### Directions for this task:
Pull every line with "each" from the material.

### Supplied data:
______________________________

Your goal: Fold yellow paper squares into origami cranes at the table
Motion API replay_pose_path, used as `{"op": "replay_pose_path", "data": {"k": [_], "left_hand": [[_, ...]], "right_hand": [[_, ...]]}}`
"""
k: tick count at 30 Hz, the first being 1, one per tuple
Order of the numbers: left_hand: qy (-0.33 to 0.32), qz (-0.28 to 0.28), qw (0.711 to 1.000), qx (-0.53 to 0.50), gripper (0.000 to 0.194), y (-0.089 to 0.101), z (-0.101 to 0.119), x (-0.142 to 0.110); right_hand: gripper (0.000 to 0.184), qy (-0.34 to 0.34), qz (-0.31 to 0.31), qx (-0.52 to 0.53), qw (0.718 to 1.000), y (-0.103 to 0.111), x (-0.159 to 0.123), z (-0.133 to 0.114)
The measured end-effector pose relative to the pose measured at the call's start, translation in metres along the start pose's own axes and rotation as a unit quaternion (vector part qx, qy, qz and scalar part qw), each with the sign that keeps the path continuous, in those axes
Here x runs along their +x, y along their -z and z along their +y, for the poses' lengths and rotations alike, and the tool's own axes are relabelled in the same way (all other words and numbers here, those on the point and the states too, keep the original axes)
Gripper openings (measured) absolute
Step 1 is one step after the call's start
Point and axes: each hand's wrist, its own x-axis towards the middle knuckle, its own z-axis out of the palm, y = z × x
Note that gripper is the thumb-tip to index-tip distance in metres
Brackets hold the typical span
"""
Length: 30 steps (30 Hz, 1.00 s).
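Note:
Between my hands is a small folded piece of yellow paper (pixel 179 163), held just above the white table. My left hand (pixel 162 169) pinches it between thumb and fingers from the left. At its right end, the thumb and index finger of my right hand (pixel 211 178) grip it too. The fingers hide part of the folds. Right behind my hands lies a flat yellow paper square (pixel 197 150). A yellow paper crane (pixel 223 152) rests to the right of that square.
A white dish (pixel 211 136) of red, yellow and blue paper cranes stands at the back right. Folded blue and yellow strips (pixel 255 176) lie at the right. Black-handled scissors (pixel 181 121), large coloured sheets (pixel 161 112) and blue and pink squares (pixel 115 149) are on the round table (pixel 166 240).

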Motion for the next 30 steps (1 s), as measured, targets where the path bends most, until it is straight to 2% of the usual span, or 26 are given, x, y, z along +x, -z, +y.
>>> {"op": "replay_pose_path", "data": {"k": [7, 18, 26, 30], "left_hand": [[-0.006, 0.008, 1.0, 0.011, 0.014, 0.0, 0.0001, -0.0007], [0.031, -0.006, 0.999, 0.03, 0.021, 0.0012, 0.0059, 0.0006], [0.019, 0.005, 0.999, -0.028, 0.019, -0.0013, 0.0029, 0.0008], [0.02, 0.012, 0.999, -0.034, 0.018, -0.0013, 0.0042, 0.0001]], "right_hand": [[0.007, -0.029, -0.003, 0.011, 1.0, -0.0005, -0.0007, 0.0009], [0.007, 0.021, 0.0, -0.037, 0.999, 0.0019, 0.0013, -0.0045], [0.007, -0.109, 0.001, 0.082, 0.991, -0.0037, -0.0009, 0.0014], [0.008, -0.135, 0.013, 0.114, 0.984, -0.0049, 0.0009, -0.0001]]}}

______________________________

### Completed task:
The measured end-effector pose relative to the pose measured at the call's start, translation in metres along the start pose's own axes and rotation as a unit quaternion (vector part qx, qy, qz and scalar part qw), each with the sign that keeps the path continuous, in those axes
Point and axes: each hand's wrist, its own x-axis towards the middle knuckle, its own z-axis out of the palm, y = z × x

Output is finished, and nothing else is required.